• [WHAT TO DO] Scan the records below for the string "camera" and return every line where it appears.

[Data entries]
= Beginning of Section =

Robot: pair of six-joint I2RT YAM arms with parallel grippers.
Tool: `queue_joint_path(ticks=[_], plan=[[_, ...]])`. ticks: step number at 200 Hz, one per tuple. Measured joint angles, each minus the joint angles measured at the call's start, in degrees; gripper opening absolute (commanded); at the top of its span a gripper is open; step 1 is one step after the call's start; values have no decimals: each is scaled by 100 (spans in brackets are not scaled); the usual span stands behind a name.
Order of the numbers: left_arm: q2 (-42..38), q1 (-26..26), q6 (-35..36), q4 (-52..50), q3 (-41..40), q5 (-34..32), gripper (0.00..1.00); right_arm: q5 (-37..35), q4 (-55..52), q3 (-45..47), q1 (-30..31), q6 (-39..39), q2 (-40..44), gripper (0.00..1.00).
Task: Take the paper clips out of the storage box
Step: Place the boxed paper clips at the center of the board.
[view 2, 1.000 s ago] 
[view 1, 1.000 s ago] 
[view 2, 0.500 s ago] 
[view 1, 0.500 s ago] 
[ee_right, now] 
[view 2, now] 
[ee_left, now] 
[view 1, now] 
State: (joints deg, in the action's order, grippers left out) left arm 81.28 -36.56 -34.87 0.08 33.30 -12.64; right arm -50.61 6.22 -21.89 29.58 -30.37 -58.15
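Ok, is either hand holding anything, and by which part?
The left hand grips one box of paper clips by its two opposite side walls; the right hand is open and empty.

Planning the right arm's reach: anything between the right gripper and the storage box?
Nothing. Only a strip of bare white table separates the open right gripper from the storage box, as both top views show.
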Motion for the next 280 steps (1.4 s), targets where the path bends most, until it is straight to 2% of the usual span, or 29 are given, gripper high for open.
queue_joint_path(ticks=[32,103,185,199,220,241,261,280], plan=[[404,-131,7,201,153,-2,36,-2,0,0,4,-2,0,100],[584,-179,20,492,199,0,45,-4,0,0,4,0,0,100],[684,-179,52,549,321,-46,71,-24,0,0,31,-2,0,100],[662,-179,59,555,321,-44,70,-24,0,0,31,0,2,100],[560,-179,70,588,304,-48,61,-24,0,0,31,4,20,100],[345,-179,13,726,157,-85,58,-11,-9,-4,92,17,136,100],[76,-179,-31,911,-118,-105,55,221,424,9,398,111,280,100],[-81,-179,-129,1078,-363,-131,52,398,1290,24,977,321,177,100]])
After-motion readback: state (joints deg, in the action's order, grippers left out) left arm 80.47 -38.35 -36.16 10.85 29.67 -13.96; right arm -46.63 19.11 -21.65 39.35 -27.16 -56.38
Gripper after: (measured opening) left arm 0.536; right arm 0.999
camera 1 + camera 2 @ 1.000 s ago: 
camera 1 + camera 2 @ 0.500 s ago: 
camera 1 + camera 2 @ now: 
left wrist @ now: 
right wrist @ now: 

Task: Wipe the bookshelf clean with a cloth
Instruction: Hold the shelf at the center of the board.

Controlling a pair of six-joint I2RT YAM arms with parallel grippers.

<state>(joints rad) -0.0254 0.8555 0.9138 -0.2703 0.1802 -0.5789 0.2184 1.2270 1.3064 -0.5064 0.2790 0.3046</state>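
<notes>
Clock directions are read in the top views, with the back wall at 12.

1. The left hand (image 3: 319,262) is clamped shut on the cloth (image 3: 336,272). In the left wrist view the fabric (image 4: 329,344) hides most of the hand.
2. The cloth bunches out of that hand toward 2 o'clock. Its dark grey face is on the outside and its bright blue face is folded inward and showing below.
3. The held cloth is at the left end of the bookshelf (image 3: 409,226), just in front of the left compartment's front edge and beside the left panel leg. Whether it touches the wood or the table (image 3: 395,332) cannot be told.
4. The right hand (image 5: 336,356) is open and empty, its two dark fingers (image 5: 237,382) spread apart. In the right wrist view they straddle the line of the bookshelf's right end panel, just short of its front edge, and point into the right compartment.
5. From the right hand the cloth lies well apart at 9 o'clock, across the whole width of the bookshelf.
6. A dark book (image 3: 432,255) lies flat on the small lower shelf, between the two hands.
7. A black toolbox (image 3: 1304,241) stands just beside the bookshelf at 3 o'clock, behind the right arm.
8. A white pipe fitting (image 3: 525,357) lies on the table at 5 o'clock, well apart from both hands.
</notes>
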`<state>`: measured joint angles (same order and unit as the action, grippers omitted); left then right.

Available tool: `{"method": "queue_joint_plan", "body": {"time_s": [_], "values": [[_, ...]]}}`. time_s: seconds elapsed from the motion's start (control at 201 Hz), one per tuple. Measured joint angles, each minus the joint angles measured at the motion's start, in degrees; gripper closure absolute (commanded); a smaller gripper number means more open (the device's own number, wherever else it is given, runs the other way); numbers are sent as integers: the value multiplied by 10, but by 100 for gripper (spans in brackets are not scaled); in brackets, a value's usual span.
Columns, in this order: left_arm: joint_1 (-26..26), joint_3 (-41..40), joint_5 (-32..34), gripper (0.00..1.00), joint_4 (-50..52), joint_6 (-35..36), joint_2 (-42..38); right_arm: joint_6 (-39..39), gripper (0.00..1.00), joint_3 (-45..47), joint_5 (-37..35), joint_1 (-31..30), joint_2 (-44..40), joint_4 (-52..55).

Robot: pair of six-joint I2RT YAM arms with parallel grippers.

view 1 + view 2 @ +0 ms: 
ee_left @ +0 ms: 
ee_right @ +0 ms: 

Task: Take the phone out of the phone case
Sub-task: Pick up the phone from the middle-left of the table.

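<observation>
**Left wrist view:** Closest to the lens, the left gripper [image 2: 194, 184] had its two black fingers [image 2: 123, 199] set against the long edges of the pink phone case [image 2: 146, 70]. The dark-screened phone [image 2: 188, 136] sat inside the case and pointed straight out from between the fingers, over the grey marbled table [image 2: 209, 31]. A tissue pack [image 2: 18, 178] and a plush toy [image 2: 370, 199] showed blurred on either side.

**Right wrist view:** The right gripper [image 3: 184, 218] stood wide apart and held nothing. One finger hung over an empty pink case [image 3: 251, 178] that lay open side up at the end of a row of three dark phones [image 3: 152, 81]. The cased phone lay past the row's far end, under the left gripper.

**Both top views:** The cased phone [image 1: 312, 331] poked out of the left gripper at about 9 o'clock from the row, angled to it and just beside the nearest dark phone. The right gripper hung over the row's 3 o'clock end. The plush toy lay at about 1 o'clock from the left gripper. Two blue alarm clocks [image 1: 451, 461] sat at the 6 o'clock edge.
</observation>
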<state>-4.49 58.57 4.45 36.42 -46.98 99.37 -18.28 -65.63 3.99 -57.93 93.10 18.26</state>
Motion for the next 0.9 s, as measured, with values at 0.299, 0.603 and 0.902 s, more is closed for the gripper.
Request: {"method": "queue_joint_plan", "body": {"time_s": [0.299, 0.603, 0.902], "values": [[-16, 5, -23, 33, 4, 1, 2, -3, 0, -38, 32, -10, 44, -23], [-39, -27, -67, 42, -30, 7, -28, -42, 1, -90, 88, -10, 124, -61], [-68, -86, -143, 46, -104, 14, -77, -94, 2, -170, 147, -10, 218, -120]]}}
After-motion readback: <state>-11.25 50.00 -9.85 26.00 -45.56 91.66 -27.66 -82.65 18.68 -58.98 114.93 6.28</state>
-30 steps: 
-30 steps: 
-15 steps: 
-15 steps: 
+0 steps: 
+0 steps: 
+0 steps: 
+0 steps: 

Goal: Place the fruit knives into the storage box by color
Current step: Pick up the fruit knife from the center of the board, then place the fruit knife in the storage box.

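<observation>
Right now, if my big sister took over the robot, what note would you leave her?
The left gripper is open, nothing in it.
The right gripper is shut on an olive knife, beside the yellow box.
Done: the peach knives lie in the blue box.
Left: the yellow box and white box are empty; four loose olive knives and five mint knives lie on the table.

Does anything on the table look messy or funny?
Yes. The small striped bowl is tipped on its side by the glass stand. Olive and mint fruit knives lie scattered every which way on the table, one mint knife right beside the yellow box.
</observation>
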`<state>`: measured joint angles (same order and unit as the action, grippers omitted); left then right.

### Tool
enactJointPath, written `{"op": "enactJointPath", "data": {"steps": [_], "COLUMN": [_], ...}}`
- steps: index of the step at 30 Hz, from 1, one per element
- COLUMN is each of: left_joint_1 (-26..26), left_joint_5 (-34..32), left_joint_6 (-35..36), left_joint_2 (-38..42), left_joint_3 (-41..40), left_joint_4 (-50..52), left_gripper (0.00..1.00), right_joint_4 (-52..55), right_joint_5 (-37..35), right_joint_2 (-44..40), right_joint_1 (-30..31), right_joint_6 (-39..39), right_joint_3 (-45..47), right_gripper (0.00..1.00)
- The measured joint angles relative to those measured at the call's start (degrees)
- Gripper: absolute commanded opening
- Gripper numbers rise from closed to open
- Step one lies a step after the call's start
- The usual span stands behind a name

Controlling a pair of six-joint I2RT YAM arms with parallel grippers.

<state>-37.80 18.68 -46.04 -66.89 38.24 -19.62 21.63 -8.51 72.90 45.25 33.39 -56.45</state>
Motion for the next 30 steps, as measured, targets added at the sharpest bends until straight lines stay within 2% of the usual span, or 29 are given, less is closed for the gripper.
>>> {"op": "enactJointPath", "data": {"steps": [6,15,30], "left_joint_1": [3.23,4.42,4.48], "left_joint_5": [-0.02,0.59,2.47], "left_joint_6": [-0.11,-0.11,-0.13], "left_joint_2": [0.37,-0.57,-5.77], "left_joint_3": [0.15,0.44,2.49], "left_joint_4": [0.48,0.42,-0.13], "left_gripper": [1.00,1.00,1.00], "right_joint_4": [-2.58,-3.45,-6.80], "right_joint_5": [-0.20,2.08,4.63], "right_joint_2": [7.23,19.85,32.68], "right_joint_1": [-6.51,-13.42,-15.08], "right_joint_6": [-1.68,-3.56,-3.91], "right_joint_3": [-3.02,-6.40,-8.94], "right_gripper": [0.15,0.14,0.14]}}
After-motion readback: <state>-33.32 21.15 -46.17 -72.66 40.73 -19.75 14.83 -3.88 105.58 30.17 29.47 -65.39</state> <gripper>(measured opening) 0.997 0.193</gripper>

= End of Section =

• [SOLUTION TO THIS TASK]
camera 1 + camera 2 @ 1.000 s ago: 
camera 1 + camera 2 @ 0.500 s ago: 
camera 1 + camera 2 @ now: 

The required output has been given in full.